_Data_.
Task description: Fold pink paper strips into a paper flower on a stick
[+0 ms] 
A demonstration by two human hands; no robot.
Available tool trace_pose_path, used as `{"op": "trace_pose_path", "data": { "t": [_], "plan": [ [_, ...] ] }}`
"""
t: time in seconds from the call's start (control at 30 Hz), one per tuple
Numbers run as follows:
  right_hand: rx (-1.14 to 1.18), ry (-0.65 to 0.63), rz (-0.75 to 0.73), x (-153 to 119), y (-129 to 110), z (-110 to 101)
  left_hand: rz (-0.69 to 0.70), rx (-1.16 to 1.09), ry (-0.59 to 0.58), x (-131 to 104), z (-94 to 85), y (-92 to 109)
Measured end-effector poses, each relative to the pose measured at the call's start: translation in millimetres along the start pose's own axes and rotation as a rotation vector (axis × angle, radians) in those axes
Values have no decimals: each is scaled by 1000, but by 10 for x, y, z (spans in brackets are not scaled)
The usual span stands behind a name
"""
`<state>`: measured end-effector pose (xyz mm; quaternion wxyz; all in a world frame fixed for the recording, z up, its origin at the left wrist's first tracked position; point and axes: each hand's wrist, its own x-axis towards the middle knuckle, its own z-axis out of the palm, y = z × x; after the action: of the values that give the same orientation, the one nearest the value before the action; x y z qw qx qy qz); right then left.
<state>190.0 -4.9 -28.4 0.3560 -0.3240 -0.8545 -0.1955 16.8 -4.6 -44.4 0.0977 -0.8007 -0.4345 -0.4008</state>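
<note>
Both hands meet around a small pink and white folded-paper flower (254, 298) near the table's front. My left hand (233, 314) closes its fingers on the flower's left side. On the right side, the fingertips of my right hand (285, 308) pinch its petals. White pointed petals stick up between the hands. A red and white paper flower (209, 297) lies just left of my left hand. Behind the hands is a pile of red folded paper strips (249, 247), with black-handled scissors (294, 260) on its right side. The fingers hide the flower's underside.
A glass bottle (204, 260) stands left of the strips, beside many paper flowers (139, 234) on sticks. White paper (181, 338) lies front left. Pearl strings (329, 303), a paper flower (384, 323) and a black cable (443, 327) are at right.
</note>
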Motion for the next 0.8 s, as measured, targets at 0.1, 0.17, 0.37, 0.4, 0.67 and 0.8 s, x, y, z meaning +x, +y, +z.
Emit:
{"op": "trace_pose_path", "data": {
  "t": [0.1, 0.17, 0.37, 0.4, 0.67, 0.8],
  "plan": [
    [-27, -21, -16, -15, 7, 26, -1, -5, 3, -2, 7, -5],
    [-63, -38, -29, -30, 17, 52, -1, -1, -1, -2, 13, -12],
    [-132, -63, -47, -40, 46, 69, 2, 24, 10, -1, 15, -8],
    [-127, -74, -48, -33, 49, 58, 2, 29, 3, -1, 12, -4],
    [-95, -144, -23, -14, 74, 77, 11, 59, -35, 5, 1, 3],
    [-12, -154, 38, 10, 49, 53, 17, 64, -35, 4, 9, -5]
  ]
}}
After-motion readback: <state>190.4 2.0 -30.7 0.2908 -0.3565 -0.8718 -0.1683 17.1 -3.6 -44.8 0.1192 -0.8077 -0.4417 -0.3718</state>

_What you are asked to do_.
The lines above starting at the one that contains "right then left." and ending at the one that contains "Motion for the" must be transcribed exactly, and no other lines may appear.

_The answer_.
`<state>`: measured end-effector pose (xyz mm; quaternion wxyz; all in a world frame fixed for the recording, z up, its origin at the left wrist's first tracked position; point and axes: each hand's wrist, its own x-axis towards the middle knuckle, its own z-axis out of the palm, y = z × x; after the action: of the values that give the same orientation, the one nearest the value before the action; x y z qw qx qy qz); right then left.
<state>190.0 -4.9 -28.4 0.3560 -0.3240 -0.8545 -0.1955 16.8 -4.6 -44.4 0.0977 -0.8007 -0.4345 -0.4008</state>
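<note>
Both hands meet around a small pink and white folded-paper flower (254, 298) near the table's front. My left hand (233, 314) closes its fingers on the flower's left side. On the right side, the fingertips of my right hand (285, 308) pinch its petals. White pointed petals stick up between the hands. A red and white paper flower (209, 297) lies just left of my left hand. Behind the hands is a pile of red folded paper strips (249, 247), with black-handled scissors (294, 260) on its right side. The fingers hide the flower's underside.
A glass bottle (204, 260) stands left of the strips, beside many paper flowers (139, 234) on sticks. White paper (181, 338) lies front left. Pearl strings (329, 303), a paper flower (384, 323) and a black cable (443, 327) are at right.
</note>
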Motion for the next 0.8 s, as measured, targets at 0.1, 0.17, 0.37, 0.4, 0.67 and 0.8 s, x, y, z meaning +x, +y, +z.

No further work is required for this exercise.